Parsing HTML with Soup Objects

Learn to parse HTML content using gazpacho’s Soup class. Find elements by tags, classes, and attributes, navigating HTML structure, and extracting text and data from web pages.

Recognition and Attribution

This content is based on the gazpacho library by Max Humber (MIT License) and incorporates concepts from calmcode.io tutorials, which are licensed under CC BY 4.0. The gazpacho library is used under the MIT License.

Learning Objectives

Create and work with gazpacho Soup objects
Find elements by tag names, classes, and attributes
Navigate HTML document structure effectively
Extract text content and attribute values
Use CSS selectors for precise element targeting
Handle multiple elements and nested structures

Introduction to Soup Objects

After fetching HTML with gazpacho.get(), you need to parse it to extract specific data.

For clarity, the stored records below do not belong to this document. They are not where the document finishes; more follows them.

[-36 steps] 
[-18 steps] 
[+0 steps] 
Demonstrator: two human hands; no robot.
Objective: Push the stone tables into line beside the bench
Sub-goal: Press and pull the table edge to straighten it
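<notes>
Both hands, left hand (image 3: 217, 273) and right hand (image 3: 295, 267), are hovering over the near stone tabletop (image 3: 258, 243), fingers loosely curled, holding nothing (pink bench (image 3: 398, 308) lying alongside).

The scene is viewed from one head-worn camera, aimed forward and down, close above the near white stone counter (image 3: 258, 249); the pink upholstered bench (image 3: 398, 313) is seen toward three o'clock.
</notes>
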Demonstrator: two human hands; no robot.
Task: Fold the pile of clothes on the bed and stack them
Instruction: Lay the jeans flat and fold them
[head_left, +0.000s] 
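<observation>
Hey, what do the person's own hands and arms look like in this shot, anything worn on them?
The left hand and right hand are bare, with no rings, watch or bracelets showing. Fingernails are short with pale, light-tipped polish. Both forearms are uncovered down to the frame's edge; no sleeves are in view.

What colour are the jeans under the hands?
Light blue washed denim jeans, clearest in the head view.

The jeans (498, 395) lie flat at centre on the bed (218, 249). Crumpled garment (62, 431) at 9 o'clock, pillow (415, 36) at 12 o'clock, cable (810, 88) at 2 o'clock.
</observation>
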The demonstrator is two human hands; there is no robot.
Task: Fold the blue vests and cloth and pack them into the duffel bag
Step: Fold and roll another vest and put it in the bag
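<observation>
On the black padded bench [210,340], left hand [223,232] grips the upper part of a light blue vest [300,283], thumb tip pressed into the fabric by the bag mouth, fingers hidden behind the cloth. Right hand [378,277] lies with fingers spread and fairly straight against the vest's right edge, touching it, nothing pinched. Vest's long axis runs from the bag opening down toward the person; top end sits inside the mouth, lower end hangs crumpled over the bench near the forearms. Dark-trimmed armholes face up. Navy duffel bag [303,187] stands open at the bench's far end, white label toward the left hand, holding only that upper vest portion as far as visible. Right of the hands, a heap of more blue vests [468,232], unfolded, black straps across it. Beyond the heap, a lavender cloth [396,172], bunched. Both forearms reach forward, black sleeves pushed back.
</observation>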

The Soup class transforms raw HTML into a searchable, navigable object.

Creating a Soup Object

from gazpacho import get, Soup

# Fetch HTML
url = "https://example.com"
html = get(url)

# Create Soup object
soup = Soup(html)
print(f"Created Soup object from {len(html)} characters of HTML")

Basic Soup Structure

A Soup object represents the entire HTML document as a tree structure:

from gazpacho import Soup

# Simple HTML example
html = """
<html>
<head><title>Example Page</title></head>
<body>
    <h1 class="main-title">Welcome</h1>
    <p class="intro">This is an introduction.</p>
    <div class="content">
        <p>First paragraph</p>
        <p>Second paragraph</p>
    </div>
</body>
</html>
"""

soup = Soup(html)
print("Soup object created successfully")

Finding Elements

Finding by Tag Name

Use .find() to locate elements by their HTML tag:

from gazpacho import Soup

html = """
<html>
<body>
    <h1>Main Title</h1>
    <p>First paragraph</p>
    <p>Second paragraph</p>
</body>
</html>
"""

soup = Soup(html)

# Find first occurrence of a tag
title = soup.find('h1')
print(f"Title: {title}")

# Find first paragraph
first_paragraph = soup.find('p')
print(f"First paragraph: {first_paragraph}")

Finding by Class

Search for elements with specific CSS classes:

from gazpacho import Soup

html = """
<div class="header">Header content</div>
<p class="intro">Introduction text</p>
<p class="content">Main content</p>
<div class="footer">Footer content</div>
"""

soup = Soup(html)

# Find element by class
intro = soup.find('p', {'class': 'intro'})
print(f"Intro: {intro}")

# Find div with header class
header = soup.find('div', {'class': 'header'})
print(f"Header: {header}")

Finding by Multiple Attributes

Combine multiple attributes for precise targeting:

from gazpacho import Soup

html = """
<input type="text" name="username" class="form-input">
<input type="password" name="password" class="form-input">
<input type="submit" value="Login" class="btn">
"""

soup = Soup(html)

# Find by multiple attributes
username_input = soup.find('input', {
    'type': 'text',
    'name': 'username'
})
print(f"Username input: {username_input}")

# Find by type and class
submit_button = soup.find('input', {
    'type': 'submit',
    'class': 'btn'
})
print(f"Submit button: {submit_button}")

Try This: Element Selection Practice

Practice finding elements with different selectors:

from gazpacho import Soup

html = """
<article class="post">
    <h2 class="post-title">Article Title</h2>
    <div class="post-meta">
        <span class="author">John Doe</span>
        <time datetime="2023-01-15">January 15, 2023</time>
    </div>
    <div class="post-content">
        <p>First paragraph of content.</p>
        <p class="highlight">Important paragraph.</p>
    </div>
</article>
"""

soup = Soup(html)

# Practice different finding methods
title = soup.find('h2', {'class': 'post-title'})
author = soup.find('span', {'class': 'author'})
date = soup.find('time')
highlight = soup.find('p', {'class': 'highlight'})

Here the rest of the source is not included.